Monitoring, Evaluation, and Continuous Improvement

This guide explains how to monitor your agents’ performance in PromptOwl , collect and analyze feedback, run systematic evaluations, and use AI to continuously improve your prompts.


Table of Contents

  1. The Improvement Lifecycle
  2. Collecting Quality Feedback
  3. Monitoring Performance
  4. Creating Evaluation Sets
  5. Running Evaluations
  6. Using AI Judge
  7. AI-Assisted Improvement
  8. Best Practices

The Improvement Lifecycle

Continuous improvement follows a cyclical process:

┌─────────────────────────────────────────────────────────────┐ │ │ │ ┌──────────┐ ┌──────────┐ ┌──────────┐ │ │ │ DEPLOY │────▶│ MONITOR │────▶│ COLLECT │ │ │ │ Agent │ │ Usage │ │ Feedback │ │ │ └──────────┘ └──────────┘ └──────────┘ │ │ ▲ │ │ │ │ ▼ │ │ ┌──────────┐ ┌──────────┐ ┌──────────┐ │ │ │ PUBLISH │◀────│ IMPROVE │◀────│ EVALUATE │ │ │ │ Update │ │ Prompt │ │ Quality │ │ │ └──────────┘ └──────────┘ └──────────┘ │ │ │ └─────────────────────────────────────────────────────────────┘

The Six Steps

StepActionPurpose
1. DeployPublish your agent to productionMake available to users
2. MonitorTrack usage, tokens, conversationsUnderstand real-world behavior
3. CollectGather annotations and feedbackIdentify improvement areas
4. EvaluateTest systematically with eval setsMeasure quality objectively
5. ImproveUse AI to refine promptsGenerate better versions
6. PublishRelease improvementsComplete the cycle

Collecting Quality Feedback

Types of Feedback

PromptOwl supports two levels of feedback:

1. Message-Level Annotations

Feedback on individual AI responses:

  • When to use: Rating specific answers
  • Components: Sentiment (thumbs up/down) + detailed text
  • Best for: Identifying specific issues
User: "What's your return policy?" AI: "Our return policy allows returns within 30 days..." [👍 Thumbs Up] Annotation: "Accurate and complete answer.

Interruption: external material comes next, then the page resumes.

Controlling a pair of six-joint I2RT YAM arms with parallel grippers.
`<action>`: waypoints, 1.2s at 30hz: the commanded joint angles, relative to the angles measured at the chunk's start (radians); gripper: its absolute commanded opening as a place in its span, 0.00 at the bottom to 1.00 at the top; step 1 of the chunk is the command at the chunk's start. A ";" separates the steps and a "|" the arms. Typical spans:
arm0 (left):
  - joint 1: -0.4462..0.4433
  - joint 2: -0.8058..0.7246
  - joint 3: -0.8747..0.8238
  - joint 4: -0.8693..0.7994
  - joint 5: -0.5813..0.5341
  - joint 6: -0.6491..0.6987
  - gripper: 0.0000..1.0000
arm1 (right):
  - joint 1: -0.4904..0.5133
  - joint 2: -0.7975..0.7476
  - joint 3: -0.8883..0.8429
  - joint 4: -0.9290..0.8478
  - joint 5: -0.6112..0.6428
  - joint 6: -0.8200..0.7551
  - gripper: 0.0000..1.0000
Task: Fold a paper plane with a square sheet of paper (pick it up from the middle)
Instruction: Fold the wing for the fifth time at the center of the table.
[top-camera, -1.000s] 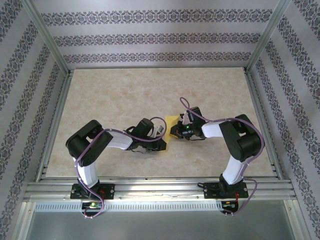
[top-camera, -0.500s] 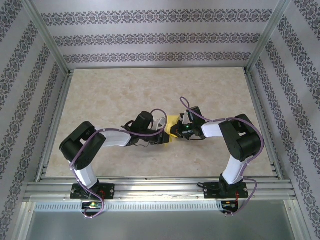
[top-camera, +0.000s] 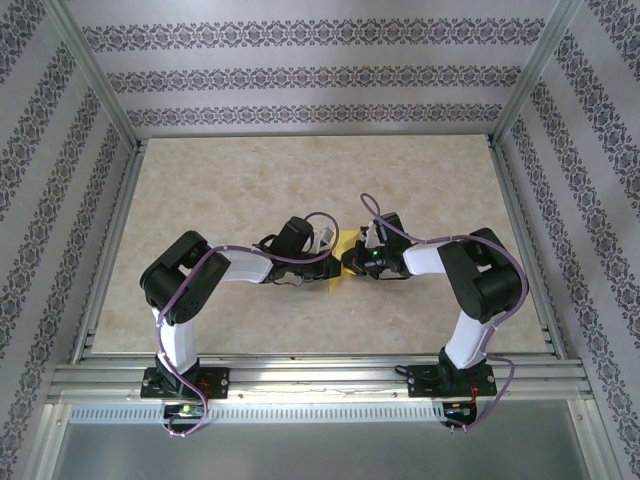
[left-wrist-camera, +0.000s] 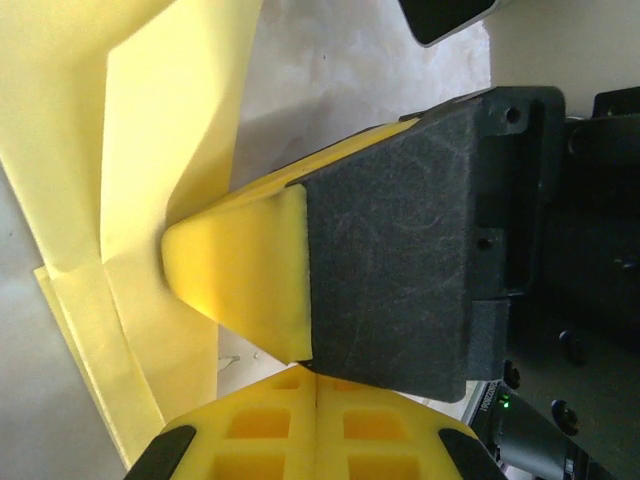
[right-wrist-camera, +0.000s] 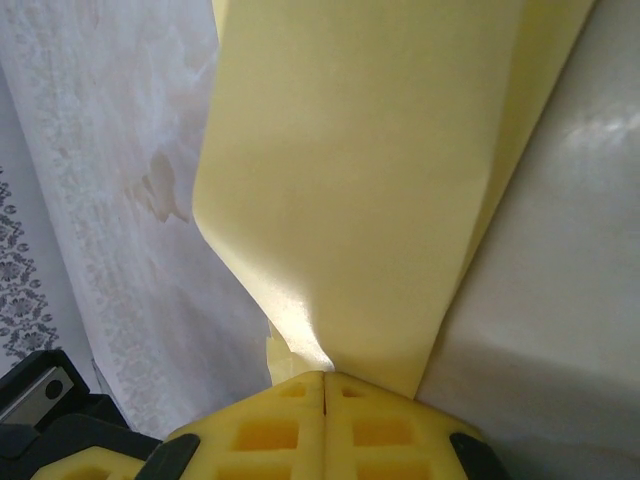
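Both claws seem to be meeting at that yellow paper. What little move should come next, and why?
Probably the left gripper, shut near the fold, should slide along it to press the crease. The right gripper is clamped on the paper, which bulges loosely rather than lying flat.

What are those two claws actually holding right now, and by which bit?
The right gripper pinches the yellow paper at a creased fold. The left gripper is shut right beside it; whether it grips the paper too cannot be told.
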 joint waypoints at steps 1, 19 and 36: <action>0.009 0.019 0.041 -0.090 -0.031 0.042 0.00 | -0.006 0.019 -0.002 -0.013 0.035 0.004 0.03; 0.007 0.057 0.002 -0.239 -0.114 0.123 0.00 | -0.007 -0.033 0.026 -0.026 0.017 0.018 0.05; 0.007 0.032 -0.072 -0.234 -0.114 0.160 0.00 | -0.050 -0.125 0.038 -0.105 0.016 -0.108 0.01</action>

Good tone."

2. Conversation-Level Annotations

Feedback on entire conversations:

  • When to use: Rating overall experience
  • Components: Sentiment + summary feedback
  • Best for: Holistic assessment
Overall Conversation Rating: [👎 Thumbs Down] Annotation: "Agent was helpful but took too many turns to resolve the issue."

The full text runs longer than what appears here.